> _BRIEF_
Return copies of the lines below that mention "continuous".

Data entries
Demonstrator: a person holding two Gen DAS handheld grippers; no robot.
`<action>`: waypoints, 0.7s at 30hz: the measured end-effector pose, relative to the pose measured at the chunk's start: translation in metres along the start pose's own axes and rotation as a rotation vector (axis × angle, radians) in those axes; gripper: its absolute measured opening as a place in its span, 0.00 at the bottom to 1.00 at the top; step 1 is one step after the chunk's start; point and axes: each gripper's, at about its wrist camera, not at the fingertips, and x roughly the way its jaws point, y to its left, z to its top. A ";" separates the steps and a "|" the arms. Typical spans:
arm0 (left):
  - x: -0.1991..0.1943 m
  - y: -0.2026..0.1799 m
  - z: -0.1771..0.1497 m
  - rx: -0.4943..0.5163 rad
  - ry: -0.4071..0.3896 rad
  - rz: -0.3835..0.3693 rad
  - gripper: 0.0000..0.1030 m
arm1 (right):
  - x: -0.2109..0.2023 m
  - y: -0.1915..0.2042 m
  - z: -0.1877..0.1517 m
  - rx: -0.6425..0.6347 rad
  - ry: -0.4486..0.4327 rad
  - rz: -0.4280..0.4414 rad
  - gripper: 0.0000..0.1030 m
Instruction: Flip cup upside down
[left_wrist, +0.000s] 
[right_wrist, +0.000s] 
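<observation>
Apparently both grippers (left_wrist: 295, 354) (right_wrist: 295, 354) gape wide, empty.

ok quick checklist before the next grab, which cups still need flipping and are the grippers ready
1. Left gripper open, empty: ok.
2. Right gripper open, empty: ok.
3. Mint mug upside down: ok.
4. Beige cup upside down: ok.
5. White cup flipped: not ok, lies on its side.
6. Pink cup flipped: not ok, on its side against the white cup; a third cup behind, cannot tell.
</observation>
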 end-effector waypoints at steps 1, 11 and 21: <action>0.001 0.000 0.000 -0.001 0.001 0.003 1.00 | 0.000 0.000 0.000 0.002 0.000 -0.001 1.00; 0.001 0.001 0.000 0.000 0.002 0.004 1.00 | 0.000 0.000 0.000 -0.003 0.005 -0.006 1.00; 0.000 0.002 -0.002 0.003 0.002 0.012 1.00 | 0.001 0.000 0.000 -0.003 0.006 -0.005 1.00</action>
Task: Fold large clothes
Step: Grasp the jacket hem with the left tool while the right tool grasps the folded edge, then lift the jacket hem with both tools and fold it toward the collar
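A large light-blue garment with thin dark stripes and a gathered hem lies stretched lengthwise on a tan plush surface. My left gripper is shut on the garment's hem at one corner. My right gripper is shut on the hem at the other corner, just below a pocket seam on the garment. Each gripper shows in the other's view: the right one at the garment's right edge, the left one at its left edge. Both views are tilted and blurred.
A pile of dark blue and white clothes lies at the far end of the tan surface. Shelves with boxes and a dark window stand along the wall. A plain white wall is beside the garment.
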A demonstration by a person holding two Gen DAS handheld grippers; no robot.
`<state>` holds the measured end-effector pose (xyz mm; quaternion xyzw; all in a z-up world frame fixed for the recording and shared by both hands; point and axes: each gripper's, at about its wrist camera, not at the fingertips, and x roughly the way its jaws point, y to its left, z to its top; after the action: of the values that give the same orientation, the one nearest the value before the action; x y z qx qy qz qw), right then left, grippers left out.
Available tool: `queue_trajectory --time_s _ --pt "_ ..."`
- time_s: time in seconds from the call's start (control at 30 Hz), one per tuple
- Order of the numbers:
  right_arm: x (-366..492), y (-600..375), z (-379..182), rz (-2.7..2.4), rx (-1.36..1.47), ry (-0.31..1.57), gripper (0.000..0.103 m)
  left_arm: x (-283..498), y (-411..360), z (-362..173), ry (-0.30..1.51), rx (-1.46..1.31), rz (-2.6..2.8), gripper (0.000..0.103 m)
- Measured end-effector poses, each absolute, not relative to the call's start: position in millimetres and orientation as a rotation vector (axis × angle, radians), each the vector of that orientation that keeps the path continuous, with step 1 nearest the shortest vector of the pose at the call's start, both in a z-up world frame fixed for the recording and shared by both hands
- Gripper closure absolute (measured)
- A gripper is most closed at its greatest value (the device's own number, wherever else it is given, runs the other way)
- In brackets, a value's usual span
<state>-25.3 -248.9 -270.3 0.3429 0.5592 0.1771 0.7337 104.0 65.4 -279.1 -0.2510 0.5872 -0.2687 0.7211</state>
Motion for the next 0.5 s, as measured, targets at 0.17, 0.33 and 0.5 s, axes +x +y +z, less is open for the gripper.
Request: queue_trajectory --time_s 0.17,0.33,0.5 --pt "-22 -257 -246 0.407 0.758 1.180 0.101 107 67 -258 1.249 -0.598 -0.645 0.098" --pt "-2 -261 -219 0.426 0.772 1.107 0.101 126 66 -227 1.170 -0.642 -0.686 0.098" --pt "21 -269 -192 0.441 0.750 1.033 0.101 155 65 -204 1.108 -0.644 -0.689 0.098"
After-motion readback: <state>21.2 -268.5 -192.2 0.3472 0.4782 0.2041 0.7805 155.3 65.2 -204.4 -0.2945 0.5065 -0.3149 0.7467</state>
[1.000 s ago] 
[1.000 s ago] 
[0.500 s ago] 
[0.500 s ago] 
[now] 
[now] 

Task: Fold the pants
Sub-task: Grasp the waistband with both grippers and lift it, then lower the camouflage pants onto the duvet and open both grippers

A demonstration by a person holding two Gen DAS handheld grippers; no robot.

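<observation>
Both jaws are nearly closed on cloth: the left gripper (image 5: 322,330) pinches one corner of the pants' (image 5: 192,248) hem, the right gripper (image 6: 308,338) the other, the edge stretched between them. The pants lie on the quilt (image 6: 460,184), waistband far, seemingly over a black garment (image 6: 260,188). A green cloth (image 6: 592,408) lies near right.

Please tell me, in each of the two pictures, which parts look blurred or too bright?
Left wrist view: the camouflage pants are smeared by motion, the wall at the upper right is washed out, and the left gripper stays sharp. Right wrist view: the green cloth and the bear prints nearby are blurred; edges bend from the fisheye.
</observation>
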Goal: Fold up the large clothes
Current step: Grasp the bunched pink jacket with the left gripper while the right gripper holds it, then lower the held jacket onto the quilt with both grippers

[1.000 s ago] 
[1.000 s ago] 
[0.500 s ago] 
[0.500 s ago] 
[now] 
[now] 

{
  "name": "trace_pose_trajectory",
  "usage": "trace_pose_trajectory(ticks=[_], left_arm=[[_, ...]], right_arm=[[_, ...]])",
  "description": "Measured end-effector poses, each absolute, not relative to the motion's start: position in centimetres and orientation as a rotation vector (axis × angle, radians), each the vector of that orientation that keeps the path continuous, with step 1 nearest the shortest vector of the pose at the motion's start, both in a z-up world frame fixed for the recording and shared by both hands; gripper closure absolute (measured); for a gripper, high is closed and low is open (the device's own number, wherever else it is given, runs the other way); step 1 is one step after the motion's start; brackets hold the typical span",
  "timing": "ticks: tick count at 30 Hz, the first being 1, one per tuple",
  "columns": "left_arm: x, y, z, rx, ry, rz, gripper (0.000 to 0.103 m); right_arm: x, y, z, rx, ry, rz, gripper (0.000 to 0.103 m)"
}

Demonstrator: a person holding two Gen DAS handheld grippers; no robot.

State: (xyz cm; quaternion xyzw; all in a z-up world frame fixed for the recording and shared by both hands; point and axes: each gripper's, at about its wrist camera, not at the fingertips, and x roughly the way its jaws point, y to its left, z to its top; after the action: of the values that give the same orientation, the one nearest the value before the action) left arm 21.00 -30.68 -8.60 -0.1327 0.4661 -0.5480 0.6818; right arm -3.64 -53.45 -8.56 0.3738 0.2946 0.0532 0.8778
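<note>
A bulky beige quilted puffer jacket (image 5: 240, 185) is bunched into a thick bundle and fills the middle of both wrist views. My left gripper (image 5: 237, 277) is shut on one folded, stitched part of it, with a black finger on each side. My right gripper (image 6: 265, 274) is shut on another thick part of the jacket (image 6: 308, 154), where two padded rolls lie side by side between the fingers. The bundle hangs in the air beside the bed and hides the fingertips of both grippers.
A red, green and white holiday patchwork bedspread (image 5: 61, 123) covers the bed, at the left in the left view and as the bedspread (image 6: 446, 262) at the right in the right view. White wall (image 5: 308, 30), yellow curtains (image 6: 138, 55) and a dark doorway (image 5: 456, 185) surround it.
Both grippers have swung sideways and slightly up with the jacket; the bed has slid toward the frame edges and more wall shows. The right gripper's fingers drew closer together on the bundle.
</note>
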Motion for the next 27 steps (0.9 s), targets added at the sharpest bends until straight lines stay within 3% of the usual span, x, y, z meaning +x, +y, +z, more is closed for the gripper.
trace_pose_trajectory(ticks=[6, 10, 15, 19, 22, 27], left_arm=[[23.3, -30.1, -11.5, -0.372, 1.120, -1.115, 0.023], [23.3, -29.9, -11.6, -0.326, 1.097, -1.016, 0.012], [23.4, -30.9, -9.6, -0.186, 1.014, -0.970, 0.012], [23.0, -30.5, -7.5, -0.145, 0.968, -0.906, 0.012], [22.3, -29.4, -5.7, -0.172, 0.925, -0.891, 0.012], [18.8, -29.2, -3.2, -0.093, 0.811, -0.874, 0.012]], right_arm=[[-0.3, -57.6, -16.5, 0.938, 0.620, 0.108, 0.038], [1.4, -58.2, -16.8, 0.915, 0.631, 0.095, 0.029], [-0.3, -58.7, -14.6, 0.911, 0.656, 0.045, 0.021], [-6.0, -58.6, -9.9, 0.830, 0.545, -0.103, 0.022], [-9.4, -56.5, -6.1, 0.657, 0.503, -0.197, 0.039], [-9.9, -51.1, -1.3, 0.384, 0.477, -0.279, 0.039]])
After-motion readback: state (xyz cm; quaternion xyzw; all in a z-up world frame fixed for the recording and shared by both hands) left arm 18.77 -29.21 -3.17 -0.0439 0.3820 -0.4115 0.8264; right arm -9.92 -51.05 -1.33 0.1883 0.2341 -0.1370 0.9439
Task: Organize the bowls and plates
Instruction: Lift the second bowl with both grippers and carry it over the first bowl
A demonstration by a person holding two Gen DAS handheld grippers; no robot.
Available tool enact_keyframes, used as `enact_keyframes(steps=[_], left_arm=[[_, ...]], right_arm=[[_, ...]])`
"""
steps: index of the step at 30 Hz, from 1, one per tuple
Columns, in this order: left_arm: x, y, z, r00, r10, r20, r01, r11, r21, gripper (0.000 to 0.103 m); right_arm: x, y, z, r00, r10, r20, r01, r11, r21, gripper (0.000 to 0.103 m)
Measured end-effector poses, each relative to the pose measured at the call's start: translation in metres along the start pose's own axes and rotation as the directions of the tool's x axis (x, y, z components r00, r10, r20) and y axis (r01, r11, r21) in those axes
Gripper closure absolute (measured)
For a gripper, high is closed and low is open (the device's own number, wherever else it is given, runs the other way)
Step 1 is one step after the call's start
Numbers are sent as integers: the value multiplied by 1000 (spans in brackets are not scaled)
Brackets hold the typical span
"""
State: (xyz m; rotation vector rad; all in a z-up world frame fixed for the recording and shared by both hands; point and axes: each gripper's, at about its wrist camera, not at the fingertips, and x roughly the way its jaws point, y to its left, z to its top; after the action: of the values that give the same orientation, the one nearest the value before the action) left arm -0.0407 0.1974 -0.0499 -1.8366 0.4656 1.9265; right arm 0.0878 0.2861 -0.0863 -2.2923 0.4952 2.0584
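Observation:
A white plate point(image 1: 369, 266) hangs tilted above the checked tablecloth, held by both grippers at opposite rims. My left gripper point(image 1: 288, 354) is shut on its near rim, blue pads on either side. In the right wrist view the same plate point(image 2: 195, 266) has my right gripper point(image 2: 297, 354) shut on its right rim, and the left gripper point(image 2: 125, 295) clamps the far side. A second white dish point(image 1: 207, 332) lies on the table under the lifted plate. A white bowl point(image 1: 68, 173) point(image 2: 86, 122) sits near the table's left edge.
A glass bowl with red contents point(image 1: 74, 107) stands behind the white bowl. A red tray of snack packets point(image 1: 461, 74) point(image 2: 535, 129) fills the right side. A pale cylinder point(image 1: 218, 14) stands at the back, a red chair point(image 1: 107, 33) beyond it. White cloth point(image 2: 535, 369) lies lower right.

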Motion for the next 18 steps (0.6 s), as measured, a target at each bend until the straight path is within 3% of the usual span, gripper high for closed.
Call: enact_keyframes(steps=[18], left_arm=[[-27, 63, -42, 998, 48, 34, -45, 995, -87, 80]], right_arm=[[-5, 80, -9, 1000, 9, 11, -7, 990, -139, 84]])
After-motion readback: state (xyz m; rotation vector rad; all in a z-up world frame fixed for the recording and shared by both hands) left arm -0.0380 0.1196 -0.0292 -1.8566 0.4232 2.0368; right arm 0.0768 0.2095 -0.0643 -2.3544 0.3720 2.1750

> _WRITTEN RESPONSE_
- Measured end-effector poses, each absolute, not relative to the call's start: position in millimetres and orientation as a rotation vector (axis × angle, radians), each the vector of that orientation that keeps the path continuous, with step 1 nearest the shortest vector of the pose at the call's start, both in a z-up world frame fixed for the recording and shared by both hands
  "description": "Measured end-effector poses, each absolute, not relative to the motion's start: position in centimetres and orientation as a rotation vector (axis × angle, radians), each the vector of that orientation that keeps the path continuous, with step 1 nearest the shortest vector of the pose at the motion's start, both in a z-up world frame fixed for the recording and shared by both hands; gripper closure absolute (measured); for a gripper, high is closed and low is open (the device's own number, wherever else it is given, runs the other way); step 1 is one step after the motion's start; brackets hold the typical span",

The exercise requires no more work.